◆ Exercise details
Pull each line holding "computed" out of the entries below.

Data shown section start

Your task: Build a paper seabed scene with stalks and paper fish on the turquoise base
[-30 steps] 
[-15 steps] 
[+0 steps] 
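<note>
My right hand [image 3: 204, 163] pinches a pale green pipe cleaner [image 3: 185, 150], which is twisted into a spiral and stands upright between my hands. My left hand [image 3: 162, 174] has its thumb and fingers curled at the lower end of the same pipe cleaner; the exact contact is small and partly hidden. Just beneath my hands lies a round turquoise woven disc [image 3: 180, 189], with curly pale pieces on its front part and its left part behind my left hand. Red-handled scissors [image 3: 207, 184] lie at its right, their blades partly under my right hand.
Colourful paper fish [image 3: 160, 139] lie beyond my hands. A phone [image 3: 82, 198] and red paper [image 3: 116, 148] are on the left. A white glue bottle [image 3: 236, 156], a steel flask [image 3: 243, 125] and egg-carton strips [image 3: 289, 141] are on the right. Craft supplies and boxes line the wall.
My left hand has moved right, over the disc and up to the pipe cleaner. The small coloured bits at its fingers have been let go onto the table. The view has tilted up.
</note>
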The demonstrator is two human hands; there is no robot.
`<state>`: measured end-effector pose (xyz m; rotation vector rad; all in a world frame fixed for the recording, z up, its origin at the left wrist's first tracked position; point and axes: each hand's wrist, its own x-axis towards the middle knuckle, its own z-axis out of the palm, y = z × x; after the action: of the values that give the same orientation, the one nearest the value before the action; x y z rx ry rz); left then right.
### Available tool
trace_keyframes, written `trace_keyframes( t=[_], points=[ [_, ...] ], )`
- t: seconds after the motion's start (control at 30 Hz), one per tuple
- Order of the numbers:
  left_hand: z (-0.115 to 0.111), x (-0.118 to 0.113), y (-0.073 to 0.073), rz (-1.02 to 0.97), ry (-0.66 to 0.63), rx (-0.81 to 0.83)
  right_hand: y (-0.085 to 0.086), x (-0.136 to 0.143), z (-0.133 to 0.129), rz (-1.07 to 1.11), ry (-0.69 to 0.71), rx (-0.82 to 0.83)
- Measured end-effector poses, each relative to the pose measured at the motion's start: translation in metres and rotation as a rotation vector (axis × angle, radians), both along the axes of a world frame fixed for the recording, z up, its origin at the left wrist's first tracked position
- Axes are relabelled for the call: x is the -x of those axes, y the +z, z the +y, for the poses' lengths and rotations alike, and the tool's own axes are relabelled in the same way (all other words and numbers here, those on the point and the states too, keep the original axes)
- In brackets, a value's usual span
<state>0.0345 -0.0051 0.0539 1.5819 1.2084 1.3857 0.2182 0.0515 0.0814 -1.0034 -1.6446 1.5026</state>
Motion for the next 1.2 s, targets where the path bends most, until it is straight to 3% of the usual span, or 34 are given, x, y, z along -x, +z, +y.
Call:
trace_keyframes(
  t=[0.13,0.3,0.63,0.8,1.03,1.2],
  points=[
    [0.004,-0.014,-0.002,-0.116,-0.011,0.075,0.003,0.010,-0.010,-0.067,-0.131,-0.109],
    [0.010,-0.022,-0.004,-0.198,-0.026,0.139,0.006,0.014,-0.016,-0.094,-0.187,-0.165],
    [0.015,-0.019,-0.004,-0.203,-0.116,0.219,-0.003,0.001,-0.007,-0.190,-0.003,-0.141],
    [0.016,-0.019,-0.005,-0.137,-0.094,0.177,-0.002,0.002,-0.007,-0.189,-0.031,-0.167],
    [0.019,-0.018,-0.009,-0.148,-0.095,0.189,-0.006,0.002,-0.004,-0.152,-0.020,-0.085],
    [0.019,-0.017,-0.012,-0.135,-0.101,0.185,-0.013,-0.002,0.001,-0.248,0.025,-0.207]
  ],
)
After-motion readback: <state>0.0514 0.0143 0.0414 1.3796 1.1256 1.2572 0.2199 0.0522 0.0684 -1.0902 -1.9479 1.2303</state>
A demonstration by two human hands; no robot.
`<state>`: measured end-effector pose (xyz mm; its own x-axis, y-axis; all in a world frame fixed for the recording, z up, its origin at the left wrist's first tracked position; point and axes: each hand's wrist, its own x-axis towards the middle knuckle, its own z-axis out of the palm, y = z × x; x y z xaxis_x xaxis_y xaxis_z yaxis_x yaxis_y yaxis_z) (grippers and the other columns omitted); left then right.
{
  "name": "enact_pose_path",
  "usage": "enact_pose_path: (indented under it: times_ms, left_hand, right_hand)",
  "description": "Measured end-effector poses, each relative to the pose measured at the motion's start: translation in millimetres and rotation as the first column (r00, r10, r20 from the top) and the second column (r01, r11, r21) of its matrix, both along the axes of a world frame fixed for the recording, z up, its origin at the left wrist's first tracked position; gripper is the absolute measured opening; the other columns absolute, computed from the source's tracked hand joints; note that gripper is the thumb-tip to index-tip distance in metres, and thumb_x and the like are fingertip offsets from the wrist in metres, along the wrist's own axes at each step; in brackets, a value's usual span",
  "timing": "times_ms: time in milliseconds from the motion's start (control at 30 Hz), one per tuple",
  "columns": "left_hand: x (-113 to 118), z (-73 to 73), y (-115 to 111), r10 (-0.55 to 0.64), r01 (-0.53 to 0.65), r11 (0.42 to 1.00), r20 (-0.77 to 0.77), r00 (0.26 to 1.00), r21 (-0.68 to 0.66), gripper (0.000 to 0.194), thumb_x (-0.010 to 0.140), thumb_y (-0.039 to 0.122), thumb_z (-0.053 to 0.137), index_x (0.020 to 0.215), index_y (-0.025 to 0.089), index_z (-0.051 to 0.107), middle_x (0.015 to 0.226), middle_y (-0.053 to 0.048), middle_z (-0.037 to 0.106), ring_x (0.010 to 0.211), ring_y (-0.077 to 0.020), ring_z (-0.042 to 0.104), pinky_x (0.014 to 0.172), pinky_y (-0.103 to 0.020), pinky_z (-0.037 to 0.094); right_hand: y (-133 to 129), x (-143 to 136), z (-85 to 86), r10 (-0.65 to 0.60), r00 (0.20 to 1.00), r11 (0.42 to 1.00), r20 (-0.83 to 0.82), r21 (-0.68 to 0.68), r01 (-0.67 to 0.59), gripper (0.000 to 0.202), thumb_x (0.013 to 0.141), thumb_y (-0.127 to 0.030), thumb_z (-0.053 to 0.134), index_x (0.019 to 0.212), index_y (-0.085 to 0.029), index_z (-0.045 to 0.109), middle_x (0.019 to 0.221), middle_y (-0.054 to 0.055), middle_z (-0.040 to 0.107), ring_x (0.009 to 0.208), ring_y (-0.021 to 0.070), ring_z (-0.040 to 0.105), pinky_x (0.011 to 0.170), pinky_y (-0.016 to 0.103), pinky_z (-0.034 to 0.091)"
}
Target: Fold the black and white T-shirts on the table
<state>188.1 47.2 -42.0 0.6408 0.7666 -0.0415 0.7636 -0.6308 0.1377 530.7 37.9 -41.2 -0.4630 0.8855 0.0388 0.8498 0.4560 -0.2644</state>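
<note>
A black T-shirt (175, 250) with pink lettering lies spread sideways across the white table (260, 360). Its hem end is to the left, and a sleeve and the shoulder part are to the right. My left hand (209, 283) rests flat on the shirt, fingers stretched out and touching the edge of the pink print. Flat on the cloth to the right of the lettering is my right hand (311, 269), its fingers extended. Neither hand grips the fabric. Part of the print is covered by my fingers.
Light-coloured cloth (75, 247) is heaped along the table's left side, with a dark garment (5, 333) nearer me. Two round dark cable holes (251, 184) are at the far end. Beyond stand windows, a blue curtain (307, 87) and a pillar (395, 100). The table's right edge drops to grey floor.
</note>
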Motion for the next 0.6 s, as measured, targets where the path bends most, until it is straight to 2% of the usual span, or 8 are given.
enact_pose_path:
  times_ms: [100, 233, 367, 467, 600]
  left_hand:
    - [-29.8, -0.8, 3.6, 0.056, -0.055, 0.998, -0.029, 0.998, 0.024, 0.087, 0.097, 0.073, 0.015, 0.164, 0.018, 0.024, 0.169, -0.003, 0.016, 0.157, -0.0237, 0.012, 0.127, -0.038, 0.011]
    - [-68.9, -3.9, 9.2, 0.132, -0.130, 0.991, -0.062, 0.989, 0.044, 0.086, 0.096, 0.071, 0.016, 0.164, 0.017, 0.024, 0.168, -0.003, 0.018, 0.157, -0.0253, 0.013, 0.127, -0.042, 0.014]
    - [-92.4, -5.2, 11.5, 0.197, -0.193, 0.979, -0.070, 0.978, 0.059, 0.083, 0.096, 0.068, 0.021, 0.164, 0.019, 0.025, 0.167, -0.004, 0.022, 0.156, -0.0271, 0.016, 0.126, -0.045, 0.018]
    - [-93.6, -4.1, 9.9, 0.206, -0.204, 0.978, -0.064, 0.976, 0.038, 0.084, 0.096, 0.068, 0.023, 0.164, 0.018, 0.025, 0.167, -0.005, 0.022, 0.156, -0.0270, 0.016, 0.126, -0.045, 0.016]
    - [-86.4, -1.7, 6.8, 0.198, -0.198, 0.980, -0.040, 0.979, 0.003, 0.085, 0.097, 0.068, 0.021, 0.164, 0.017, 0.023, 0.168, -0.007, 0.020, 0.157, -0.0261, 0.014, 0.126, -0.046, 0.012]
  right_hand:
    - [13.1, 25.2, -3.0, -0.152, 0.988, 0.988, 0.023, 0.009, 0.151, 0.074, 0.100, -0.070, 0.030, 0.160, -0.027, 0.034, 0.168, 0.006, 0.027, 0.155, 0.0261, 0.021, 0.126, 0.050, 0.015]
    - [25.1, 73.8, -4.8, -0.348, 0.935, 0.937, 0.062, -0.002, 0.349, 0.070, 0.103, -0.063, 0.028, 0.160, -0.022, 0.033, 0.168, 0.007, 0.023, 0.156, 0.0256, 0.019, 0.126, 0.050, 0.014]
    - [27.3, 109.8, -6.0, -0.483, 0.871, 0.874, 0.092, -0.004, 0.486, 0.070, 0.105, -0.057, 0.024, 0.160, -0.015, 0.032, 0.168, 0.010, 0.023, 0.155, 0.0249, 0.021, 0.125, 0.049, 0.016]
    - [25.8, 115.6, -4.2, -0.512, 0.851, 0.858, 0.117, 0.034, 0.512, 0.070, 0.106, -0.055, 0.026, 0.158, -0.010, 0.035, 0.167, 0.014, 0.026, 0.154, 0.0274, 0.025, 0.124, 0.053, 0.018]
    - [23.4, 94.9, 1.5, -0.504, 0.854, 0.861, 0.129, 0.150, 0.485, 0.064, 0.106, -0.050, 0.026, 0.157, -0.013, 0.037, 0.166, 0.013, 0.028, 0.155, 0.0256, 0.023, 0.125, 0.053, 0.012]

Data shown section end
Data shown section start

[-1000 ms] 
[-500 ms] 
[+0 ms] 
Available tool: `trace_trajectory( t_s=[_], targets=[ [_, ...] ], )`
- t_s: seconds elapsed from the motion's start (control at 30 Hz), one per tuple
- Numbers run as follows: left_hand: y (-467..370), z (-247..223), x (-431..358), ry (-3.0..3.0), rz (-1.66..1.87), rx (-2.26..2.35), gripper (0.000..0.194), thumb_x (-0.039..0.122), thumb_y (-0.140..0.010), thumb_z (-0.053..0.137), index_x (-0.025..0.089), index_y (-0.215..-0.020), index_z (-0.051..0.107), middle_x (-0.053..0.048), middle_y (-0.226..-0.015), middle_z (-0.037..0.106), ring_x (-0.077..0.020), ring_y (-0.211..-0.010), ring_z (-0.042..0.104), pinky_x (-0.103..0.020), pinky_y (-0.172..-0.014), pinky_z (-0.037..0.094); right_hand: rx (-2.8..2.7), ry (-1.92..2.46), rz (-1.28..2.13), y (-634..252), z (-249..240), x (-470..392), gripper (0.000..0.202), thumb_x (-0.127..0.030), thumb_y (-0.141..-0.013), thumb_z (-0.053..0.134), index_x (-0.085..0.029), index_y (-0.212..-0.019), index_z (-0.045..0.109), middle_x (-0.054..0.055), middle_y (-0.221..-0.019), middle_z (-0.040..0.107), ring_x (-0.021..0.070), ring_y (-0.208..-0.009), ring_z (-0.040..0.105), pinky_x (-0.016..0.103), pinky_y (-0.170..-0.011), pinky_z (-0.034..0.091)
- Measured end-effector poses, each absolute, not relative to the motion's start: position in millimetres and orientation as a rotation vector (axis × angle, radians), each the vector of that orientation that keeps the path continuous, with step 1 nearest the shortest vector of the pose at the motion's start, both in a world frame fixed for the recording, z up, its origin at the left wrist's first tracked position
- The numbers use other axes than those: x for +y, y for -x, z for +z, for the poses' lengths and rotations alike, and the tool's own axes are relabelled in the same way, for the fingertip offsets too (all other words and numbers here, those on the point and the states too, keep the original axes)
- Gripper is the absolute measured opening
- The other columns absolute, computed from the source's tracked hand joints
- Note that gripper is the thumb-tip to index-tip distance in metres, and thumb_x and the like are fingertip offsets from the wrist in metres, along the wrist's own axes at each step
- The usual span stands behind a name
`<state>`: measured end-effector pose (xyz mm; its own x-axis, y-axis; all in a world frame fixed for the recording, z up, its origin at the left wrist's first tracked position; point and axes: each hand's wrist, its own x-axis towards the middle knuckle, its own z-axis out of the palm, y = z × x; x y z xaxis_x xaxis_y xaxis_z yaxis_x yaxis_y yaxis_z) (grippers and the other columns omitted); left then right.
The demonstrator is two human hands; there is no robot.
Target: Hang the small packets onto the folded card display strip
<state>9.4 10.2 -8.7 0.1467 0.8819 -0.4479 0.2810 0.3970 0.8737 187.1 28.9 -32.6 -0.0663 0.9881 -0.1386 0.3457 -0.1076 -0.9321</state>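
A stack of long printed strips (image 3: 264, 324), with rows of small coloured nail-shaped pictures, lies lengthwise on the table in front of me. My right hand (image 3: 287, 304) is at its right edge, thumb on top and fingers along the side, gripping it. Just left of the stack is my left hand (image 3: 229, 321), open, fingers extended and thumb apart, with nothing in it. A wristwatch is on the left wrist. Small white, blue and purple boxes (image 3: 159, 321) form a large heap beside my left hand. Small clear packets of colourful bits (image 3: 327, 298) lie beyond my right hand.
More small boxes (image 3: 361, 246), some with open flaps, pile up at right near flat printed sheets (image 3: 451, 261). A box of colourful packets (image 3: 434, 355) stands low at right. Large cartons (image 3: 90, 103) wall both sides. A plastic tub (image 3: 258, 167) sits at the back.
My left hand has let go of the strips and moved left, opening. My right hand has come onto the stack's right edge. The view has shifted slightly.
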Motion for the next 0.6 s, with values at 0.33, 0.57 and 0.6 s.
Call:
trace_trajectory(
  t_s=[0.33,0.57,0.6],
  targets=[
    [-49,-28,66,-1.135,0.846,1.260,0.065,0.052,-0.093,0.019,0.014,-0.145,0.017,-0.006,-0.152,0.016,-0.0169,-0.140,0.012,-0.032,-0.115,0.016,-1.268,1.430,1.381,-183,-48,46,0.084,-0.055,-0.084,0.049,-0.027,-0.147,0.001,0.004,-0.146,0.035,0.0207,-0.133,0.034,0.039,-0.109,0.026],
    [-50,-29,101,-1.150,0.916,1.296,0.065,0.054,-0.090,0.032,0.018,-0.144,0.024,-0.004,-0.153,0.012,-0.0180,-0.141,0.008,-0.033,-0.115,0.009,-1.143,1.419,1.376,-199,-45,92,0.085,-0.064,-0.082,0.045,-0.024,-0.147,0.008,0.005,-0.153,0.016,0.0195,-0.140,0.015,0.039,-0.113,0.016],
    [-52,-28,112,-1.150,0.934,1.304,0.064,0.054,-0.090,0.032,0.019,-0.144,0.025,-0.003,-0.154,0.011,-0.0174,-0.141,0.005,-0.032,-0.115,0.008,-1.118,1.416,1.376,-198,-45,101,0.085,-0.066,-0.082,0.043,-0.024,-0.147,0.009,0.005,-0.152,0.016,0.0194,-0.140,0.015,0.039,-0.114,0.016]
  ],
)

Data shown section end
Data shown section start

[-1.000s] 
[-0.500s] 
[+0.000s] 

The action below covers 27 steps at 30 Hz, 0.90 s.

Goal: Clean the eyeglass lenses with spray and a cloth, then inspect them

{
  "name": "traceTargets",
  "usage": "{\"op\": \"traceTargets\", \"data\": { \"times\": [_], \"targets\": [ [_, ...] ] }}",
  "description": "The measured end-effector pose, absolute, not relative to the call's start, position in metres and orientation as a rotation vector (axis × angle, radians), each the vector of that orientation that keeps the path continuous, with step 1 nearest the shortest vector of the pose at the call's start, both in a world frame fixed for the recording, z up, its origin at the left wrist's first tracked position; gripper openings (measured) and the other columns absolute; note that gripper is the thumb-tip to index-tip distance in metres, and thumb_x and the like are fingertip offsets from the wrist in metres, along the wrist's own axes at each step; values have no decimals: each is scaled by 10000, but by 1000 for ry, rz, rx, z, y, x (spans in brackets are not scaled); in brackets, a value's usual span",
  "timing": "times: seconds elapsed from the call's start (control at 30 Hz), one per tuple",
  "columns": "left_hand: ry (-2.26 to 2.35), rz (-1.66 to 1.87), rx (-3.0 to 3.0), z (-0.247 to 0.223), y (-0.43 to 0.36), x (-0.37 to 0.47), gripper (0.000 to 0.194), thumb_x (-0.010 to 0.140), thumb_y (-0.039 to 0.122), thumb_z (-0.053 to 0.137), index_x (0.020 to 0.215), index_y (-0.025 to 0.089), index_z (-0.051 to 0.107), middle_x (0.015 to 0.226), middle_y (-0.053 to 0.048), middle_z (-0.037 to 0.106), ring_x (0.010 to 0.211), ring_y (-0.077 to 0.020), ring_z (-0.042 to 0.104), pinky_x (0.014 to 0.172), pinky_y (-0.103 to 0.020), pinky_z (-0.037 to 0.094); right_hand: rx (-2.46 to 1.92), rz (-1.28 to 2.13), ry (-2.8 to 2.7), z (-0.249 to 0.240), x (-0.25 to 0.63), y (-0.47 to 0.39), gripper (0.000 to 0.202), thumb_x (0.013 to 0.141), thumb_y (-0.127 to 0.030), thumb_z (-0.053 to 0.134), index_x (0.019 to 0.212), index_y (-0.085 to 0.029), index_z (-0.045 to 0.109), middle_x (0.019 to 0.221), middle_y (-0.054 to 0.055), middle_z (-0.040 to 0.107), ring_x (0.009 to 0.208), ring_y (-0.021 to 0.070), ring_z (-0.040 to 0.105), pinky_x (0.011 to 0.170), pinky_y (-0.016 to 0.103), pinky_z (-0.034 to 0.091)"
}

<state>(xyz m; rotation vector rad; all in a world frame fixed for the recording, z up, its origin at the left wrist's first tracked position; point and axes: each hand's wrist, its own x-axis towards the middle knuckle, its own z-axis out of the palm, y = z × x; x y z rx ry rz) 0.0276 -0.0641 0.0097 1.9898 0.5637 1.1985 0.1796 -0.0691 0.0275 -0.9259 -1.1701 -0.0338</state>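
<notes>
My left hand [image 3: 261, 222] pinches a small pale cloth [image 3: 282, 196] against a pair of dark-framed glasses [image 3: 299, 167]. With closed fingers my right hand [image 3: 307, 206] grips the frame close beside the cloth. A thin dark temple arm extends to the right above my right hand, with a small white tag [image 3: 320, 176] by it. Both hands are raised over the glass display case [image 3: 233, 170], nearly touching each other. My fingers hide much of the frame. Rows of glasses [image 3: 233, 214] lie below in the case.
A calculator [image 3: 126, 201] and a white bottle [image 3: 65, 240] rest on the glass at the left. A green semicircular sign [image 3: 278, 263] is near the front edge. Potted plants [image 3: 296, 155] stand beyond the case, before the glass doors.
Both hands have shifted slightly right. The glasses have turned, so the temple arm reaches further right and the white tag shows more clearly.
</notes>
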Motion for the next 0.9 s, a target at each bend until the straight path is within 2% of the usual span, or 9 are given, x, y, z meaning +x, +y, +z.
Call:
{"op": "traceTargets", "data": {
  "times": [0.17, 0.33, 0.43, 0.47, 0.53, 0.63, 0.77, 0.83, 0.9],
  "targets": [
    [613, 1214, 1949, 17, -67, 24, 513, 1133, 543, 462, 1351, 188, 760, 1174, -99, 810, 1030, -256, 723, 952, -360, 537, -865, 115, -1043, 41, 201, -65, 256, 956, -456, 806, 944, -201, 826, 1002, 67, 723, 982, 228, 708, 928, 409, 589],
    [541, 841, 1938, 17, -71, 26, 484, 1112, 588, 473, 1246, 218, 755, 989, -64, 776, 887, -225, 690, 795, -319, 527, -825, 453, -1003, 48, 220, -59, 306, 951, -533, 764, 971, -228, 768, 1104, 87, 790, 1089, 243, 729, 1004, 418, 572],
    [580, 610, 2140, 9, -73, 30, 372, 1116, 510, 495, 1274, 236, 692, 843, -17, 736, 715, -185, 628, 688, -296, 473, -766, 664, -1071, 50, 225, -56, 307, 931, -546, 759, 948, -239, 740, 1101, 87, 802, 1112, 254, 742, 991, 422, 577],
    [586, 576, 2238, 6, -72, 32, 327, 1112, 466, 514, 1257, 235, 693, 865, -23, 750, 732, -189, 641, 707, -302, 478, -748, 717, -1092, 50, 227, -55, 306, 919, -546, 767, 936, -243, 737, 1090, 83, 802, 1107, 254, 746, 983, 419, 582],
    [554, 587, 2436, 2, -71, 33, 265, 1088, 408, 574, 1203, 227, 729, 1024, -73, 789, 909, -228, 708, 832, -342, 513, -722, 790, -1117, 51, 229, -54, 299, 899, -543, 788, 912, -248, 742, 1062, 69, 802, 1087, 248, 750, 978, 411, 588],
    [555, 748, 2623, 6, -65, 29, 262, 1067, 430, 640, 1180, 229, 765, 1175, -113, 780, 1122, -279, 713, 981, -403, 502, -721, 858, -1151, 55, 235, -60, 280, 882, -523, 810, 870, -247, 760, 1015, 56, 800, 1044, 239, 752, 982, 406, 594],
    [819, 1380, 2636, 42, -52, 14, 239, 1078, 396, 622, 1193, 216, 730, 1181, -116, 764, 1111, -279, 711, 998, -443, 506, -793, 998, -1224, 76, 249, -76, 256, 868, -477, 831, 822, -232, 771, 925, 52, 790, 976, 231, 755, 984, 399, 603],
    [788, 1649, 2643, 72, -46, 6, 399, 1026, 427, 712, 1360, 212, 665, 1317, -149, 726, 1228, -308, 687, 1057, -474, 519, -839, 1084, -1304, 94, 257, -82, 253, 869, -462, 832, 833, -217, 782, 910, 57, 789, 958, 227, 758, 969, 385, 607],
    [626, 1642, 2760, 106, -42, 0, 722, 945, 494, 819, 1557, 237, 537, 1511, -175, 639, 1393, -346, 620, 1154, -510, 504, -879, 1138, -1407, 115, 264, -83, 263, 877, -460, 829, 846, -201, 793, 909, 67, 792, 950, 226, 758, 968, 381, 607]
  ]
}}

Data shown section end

◆ Reply to the exercise
  "description": "Measured end-effector poses, each relative to the pose measured at the motion's start: translation in millimetres and rotation as the first column (r00, r10, r20 from the top) and the second column (r01, r11, r21) of its matrix, both along the axes of a world frame fixed for the recording, z up, its origin at the left wrist's first tracked position; gripper is the absolute measured opening; the other columns absolute, computed from the source's tracked hand joints; note that gripper is the thumb-tip to index-tip distance in metres, and thumb_x and the like are fingertip offsets from the wrist in metres, along the wrist's own axes at each step; in brackets, a value's usual span",
- The other columns absolute, computed from the source's tracked hand joints

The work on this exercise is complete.